IU Health & Wellness
Research and insights from Indiana University
FOR IMMEDIATE RELEASE
March 18, 2008
Overweight but active -- vascular benefits from exercise. Overweight but active men responded dramatically better compared to their inactive counterparts in a first-of-its kind study from Indiana University that examined the vascular response to exercise in overweight men. Vascular function is important because of its relationship to cardiovascular disease. The active cohort saw an average 24 percent improvement in their vascular function, compared to the 32 percent decrease observed in the inactive group. The results were published in the journal Obesity. "This overweight-obesity phenomenon is an epidemic in today's society," said Ryan A. Harris, who led the study while a doctoral student in the School of Health, Physical Education and Recreation's Department of Kinesiology. "This study supports that being consistent with daily physical activity is beneficial to cardiovascular health. Being active may not drop the pounds as quickly as you'd like, but it still is beneficial." Obesity contributes to a variety of diseases, including diabetes and heart disease. "But being overweight isn't hopeless," said Janet P. Wallace, professor of exercise physiology in the Department of Kinesiology. "This study shows you can still do some measures to help yourself while you work to lose weight."
- The study: The study involved 16 overweight men ages 46-68. Half were active, performing at least 30 minutes of moderate activity on most days. For the study, they performed low, moderate or high intensity treadmill walking for 45 minutes. The researchers examined the brachial artery flow-mediated dilation -- how well the artery can expand to accommodate an increase in blood flow. The brachial artery was examined because it has been related to coronary function.

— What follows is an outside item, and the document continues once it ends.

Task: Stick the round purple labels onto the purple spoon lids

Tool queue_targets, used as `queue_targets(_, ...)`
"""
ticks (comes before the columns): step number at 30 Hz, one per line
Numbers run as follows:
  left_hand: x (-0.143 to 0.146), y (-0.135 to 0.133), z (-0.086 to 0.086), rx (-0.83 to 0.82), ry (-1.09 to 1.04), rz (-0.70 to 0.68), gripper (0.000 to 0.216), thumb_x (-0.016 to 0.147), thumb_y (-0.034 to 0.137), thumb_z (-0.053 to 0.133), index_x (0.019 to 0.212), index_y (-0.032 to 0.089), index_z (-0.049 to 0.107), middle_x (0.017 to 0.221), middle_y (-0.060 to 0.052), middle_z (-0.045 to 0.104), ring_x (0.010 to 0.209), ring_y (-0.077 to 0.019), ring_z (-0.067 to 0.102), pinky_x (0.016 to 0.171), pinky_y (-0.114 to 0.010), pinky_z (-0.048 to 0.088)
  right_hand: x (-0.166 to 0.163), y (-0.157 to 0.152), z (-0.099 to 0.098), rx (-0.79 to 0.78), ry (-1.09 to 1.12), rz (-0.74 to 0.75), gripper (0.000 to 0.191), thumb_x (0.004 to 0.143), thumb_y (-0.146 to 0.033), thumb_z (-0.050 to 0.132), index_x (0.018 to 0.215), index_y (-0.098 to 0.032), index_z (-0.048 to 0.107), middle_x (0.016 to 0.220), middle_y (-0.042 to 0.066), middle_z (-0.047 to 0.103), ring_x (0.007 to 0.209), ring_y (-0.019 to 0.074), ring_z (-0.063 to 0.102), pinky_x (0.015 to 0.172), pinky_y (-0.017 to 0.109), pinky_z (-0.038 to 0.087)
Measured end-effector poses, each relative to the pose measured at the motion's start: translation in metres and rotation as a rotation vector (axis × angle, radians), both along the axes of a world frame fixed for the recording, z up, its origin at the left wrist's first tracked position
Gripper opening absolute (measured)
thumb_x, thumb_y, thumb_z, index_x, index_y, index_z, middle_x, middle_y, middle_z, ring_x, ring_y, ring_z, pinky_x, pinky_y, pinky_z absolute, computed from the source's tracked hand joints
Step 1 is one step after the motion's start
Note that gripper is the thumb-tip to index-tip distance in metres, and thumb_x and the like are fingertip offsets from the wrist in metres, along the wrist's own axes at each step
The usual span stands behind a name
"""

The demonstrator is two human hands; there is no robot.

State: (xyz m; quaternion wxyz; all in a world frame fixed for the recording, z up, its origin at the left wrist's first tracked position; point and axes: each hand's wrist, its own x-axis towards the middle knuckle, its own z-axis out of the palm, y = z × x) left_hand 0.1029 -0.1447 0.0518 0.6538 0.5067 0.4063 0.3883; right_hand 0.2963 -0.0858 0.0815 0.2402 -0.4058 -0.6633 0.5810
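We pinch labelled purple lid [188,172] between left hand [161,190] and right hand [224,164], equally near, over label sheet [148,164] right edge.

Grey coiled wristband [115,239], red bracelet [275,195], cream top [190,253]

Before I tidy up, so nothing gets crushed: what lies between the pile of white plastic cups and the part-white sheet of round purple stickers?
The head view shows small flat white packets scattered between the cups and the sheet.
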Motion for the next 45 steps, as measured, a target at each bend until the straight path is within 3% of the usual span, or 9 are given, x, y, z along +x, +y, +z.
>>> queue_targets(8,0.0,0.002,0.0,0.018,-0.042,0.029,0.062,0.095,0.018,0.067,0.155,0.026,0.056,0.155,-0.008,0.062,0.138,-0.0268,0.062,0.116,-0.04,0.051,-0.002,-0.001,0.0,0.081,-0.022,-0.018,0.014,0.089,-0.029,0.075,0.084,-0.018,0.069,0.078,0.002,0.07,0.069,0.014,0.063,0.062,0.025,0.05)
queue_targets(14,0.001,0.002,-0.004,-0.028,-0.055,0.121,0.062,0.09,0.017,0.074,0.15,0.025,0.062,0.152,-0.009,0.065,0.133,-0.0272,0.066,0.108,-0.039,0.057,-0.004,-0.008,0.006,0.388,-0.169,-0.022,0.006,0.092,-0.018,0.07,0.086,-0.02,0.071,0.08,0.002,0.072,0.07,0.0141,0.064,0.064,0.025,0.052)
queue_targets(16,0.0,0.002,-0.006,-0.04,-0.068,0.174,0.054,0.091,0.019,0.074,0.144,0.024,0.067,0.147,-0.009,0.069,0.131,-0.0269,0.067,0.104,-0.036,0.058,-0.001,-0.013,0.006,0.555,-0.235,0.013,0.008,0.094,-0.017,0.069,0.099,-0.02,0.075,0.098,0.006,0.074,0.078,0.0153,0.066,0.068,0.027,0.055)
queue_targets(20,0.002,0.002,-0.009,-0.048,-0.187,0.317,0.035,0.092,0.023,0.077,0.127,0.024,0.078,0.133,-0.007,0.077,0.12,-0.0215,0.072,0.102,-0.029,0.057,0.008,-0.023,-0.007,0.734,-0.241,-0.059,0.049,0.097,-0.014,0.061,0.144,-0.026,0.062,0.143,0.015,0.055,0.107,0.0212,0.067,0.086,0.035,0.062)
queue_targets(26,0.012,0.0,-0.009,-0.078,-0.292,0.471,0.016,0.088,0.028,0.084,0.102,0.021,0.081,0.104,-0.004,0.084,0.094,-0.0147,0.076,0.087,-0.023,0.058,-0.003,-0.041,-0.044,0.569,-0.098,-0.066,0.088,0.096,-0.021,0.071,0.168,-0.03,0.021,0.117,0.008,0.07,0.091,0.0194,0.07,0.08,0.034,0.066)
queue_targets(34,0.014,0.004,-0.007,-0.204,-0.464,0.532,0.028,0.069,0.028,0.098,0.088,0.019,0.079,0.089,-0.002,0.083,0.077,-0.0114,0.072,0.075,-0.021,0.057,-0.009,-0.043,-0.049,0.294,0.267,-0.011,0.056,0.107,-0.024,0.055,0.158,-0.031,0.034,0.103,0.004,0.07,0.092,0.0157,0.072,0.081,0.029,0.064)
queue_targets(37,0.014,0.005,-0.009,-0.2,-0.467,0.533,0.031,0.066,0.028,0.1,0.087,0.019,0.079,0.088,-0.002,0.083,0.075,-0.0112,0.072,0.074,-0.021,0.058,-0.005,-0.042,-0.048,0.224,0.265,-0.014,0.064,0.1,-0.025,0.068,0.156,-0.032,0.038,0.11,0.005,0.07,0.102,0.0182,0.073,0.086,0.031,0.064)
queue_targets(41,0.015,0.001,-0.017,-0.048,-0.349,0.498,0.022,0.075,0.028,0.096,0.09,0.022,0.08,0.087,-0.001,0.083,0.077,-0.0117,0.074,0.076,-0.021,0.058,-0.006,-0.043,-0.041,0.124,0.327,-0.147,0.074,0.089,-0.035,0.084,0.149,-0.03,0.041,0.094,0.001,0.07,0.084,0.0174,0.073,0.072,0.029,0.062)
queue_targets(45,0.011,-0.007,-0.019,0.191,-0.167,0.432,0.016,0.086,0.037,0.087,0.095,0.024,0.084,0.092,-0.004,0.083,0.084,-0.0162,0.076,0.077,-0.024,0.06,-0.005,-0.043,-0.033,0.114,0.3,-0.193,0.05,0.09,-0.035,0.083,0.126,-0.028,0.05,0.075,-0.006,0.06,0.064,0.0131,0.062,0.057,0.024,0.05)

The beneficial effect observed in the active group lasted for about an hour, said Harris, now a post-doctoral research fellow in the Department of Medicine at the University of California in San Diego. Wallace said this is the first study to examine the vascular effect of exercise in overweight men despite the growing belief among some health and fitness experts that active, overweight people might be healthier in some ways than lean, sedentary people. She said managing weight is still important because of the relationship between obesity and a host of diseases and conditions. Co-authors of the study are Jaume Padilla, doctoral student in IU's Department of Kinesiology, Kevin P. Hanlon, an undergraduate student in the department, and Lawrence D. Rink, M.D., with Internal Medicine Associates in Bloomington. The study was supported by the Gatorade Sports Science Institute and a research grant in aid from the School of HPER. For a copy of the study, contact firstname.lastname@example.org. For additional assistance, contact Tracy James, 812-855-0084 and email@example.com.
"The Flow-mediated Dilation Response to Acute Exercise in Overweight Active and Inactive Men," Obesity, Jan. 2008, doi:10.1038/oby.2007.120.
HPV vaccine -- what's a parent to do? A random telephone survey of Hoosier adults' opinions about whether the HPV vaccine should be mandatory for middle school students reveals an "ambivalence about sexuality in our culture," similar to debates surrounding contraception and sex education, said William L. Yarber, senior director of the Rural Center on AIDS/STD Prevention at Indiana University. "Parents face a real dilemma. They want to protect their children, but they're fearful of the protective methods." The study, which will be published in the winter Health Education Monograph, found that survey respondents were three times as likely to oppose a mandatory vaccine if they also believed it would encourage youth to have sex.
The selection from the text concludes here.